Search code examples
pythonoracle-database

How to import multiple records with MERGE function to an oracle DB via Python


I am trying to import data from a .csv file into an Oracle DB using Python. So far it works fine if the .csv file contains 10 records. If I increase the number of records in the .csv file to 1.000.000, the script takes far too long and does not end even after an hour.

Can anyone tell me how I can optimise my source code?

King Regards

Jegor

...
sql_insert = """Merge into TEST_TABLE a 
                Using (Select
                           :ID as ID,
                           :COUNTRY as COUNTRY ,
                           :DATE as DATE
                      From Dual) src
                on src.ID = a.ID
                when matched then
                      update set
                           a.COUNTRY = src.COUNTRY,
                           a.DATE = src.DATE
                when not matched then
                       Insert (a.ID, a.COUNTRY, a.DATE)
                       Values (src.ID, src.COUNTRY, src.DATE)"""

# Get S3-File
obj = s3.Object(CDH_S3_Bucket, CDH_Path + '/' + s3_filename)
body = obj.get()['Body'].read().decode('utf-8').splitlines()

# ----------------------------------------------------------
csv_reader = csv.reader(body, delimiter=',')
headings = next(csv_reader)
for line in csv_reader:
    data.append(line)

if data:
    cursor.executemany(sql_insert, data)
    connection.commit()

cursor.close()
...

Solution

  • A merge is meant to modify one table based on the data in another table. It is not intended for single-row processing from the client like this. The proper design would be to use a normal bulk-bind insert to load a work table and then you can do a single merge execution to sync the target table with the work table.

    Also, when you do use a merge (appropriately), you don't want to use the where or delete subclauses within the merge when matched then update... clause.

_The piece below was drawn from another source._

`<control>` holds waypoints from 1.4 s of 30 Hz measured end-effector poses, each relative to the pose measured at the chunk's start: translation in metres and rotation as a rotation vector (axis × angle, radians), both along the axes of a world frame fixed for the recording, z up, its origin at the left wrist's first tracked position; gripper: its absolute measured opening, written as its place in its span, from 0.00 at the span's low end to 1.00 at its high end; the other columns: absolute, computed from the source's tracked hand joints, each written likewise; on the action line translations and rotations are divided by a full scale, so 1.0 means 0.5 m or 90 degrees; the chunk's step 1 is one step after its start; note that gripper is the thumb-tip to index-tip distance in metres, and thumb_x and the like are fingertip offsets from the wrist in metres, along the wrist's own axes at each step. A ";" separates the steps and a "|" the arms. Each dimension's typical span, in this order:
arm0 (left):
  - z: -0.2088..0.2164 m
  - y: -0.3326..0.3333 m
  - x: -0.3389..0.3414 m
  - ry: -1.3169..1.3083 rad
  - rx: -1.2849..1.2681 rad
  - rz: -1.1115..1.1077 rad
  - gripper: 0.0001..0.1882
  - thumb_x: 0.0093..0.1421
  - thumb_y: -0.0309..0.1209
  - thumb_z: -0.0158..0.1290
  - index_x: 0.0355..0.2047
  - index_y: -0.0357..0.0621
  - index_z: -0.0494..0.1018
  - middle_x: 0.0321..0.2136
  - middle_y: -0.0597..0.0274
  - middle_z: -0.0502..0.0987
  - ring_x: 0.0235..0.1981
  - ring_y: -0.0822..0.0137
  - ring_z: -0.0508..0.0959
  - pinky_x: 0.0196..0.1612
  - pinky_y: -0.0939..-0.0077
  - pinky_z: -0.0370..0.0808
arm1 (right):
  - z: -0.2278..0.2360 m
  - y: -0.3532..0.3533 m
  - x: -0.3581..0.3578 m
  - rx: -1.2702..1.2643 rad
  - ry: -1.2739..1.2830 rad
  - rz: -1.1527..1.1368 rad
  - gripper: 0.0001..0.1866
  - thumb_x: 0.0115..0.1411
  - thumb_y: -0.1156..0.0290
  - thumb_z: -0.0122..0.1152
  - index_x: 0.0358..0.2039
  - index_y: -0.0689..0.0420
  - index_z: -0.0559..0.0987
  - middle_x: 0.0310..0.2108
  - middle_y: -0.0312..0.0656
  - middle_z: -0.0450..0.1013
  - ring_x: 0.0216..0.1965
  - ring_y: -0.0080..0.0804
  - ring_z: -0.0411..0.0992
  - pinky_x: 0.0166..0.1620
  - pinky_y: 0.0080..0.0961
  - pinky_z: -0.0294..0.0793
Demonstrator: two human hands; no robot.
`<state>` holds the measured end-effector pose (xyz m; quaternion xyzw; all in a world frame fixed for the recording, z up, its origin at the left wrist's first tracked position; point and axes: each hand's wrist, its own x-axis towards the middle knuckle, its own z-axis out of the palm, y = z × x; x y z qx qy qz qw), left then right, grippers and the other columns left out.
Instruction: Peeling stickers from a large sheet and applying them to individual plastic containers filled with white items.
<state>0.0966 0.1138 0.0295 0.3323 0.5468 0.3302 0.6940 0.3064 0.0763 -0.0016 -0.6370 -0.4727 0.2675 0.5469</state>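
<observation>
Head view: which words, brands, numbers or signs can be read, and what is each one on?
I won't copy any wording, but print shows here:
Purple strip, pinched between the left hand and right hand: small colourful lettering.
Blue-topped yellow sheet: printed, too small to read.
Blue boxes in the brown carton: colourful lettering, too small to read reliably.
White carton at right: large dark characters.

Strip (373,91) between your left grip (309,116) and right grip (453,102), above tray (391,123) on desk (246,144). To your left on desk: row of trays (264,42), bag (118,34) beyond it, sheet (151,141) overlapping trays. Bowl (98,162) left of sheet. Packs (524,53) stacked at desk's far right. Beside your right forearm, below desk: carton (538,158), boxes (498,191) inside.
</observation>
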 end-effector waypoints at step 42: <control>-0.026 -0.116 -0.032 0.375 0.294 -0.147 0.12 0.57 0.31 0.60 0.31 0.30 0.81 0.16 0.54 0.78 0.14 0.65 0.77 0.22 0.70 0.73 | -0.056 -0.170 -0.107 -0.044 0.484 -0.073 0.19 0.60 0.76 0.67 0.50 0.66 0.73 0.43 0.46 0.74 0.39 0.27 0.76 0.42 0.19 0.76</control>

For merges, the where clause is different than in other SQL statements: it is a subprogram within the update program which means you already pay the penalty of CR block reads and other concurrency mechanisms, including redo, even if the where clause cancels the update of a row. You want to filter out unchanged rows within the using clause instead (which means pre-joining to the target table within the using clause and filter out unchanged rows there - you can then emit the target table's ROWID for optimal matching in the outer merge block; but the main benefit is filtering before the DML operation on the target).

    The delete subclause also fires after the update is processed and only on the updated row - if it's being updated, it's because it's coming in your new data and it won't be old by definition, unless you are getting old data in your files. To delete old records you have to use a totally separate archiving SQL that is not the same as your loading SQL.